Using the data beneath this instruction, retype only the lines from the one that contains "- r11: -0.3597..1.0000" down to the one that contains "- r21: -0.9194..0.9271", both included, exactly as they appear.
--- START ---
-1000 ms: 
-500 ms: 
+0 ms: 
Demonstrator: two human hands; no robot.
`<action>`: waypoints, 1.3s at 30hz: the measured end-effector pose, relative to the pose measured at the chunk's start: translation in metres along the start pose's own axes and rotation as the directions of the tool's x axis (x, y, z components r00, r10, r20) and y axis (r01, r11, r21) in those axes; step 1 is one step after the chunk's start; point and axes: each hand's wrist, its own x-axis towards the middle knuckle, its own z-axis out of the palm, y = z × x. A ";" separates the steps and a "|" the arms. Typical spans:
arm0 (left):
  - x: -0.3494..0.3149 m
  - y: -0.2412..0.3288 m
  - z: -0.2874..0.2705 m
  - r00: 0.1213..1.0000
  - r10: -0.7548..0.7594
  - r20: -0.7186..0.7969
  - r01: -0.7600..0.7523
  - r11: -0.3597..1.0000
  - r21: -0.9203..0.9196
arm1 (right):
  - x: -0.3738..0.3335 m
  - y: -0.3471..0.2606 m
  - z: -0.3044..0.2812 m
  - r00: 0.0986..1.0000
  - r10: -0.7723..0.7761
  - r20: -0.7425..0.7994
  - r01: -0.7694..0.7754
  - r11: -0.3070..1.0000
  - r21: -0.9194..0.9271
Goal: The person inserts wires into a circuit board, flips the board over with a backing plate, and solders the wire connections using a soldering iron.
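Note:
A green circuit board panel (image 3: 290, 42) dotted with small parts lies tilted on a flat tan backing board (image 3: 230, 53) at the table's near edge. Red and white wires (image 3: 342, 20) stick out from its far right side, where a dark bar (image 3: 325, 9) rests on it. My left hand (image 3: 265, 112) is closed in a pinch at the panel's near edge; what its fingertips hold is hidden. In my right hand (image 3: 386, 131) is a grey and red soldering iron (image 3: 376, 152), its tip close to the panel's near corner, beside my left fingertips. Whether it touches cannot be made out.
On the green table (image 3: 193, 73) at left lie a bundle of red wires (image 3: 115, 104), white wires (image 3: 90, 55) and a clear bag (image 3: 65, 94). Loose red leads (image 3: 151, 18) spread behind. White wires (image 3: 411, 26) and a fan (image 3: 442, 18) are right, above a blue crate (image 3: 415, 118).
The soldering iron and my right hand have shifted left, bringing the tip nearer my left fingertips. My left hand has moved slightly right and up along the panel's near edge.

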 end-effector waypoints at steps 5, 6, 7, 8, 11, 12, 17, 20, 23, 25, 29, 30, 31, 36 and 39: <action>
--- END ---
ANSWER TO THE PROBLEM:
  - r11: -0.3597..1.0000
  - r21: -0.9203..0.9196
arm1 (right):
  - x: -0.3738..0.3335 m
  - y: -0.3471..0.2606 m
  - z: -0.3044..0.2812 m
  - r00: 0.0986..1.0000
  - r10: -0.7723..0.7761
  - r20: -0.7425..0.7994
  - r01: -0.7694..0.7754
  - r11: -0.3070..1.0000
  - r21: -0.9194..0.9271

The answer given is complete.